> _REQUIREMENT_
Below is a listing. Gather each line of it that contains "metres".

== INFORMATION PROVIDED

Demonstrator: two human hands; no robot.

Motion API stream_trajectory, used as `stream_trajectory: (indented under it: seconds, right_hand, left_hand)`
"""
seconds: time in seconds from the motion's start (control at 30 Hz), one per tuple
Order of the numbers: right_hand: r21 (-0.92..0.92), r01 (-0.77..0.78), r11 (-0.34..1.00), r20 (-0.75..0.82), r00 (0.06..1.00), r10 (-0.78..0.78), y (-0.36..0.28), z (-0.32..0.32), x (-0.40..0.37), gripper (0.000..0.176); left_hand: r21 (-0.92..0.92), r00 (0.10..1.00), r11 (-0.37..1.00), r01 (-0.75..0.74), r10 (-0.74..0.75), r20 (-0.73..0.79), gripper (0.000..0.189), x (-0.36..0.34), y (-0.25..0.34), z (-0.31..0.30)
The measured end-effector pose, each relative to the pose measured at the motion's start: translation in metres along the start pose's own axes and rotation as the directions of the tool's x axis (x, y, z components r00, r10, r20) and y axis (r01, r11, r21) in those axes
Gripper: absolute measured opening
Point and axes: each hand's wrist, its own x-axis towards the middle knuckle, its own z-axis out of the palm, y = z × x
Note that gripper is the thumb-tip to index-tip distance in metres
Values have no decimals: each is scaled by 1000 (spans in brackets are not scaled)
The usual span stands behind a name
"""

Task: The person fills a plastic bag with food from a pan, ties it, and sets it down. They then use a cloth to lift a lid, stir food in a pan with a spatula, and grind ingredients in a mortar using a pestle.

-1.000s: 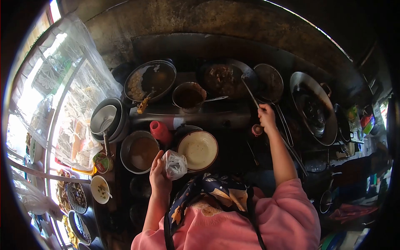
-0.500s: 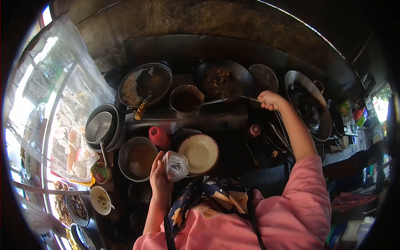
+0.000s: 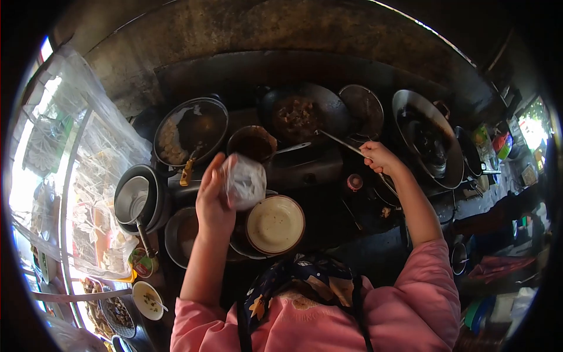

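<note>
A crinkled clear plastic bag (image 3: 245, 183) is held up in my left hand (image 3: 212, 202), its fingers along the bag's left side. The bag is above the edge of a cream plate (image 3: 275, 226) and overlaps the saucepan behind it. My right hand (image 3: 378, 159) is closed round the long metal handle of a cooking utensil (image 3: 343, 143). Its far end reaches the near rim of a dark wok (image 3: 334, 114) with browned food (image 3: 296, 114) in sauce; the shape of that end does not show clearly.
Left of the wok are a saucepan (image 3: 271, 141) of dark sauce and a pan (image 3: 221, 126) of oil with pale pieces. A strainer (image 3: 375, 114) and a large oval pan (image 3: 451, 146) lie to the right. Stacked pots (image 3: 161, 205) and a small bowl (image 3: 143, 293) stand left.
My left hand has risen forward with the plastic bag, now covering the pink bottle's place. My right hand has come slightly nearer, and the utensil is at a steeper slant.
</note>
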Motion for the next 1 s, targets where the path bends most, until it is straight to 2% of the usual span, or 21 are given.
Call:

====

> _SOLUTION TO THE EXERCISE_
The measured end-effector pose, each relative to the pose measured at the motion's start: translation in metres along the start pose's own axes and rotation as the directions of the tool's x axis (x, y, z components r00, r10, r20) and y axis (r01, r11, r21) in those axes
Note that gripper is the thumb-tip to index-tip distance in metres

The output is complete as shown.